Si ces angles sont morts, c’est en réalité du fait de sa propre position. Le professeur pose comme postulat, dans son analyse-plaidoyer, le contentieux électoral. Dès lors, sur la base du Code électoral, la compétence ratione temporis du Conseil constitutionnel peut être valablement invoquée, comme il le fait dans son texte.
En revanche, l’irrégularité dont il est question ici dépasse largement le cadre du contentieux électoral. Pour rappel, Barthélémy Dias a été démis de ses fonctions de Maire de Dakar sur la base d’une disposition du Code électoral sénégalais, en l’occurrence l’article L.277 (qui sanctionne l’incompatibilité et la perte des conditions d’éligibilité).

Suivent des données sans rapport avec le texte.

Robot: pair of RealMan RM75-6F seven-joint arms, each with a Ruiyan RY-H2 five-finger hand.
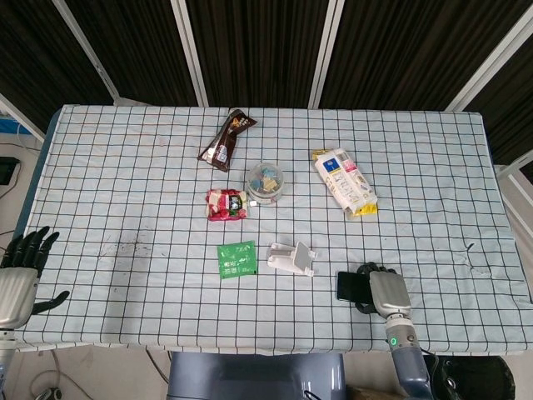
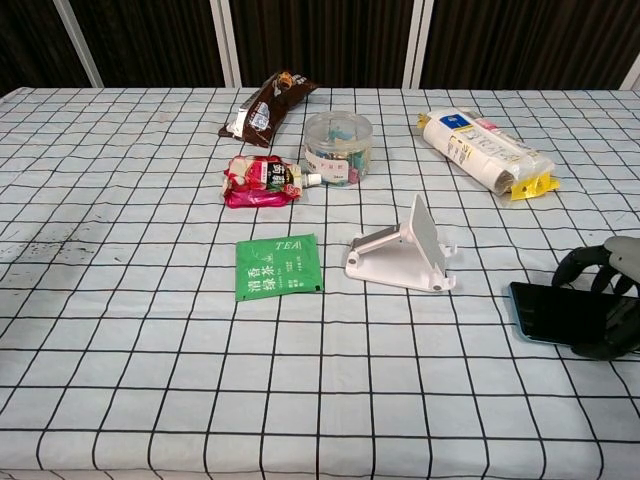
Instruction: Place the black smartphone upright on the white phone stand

La question n’est pas de savoir si un recours est recevable ou admissible devant le Conseil constitutionnel. On s’interroge plutôt sur la légalité même de l’intégration de Monsieur Sonko à l’Assemblée nationale. Or, la réponse est négative. Ni l’article 54 de la Constitution ni l’article 124 du Règlement intérieur (RI) ne prévoient une telle possibilité. La situation de Monsieur Sonko relève plutôt de celle visée par l’article 132 du RI, lequel s’applique de plein droit puisqu’il s’adosse expressément à l’article LO.172 du Code électoral de 2021 sur les incompatibilités majeures.
C’est la preuve que le Code électoral contient des dispositions d’ordre public qui transcendent le strict cadre du contentieux et s’imposent de manière transversale à toutes les institutions.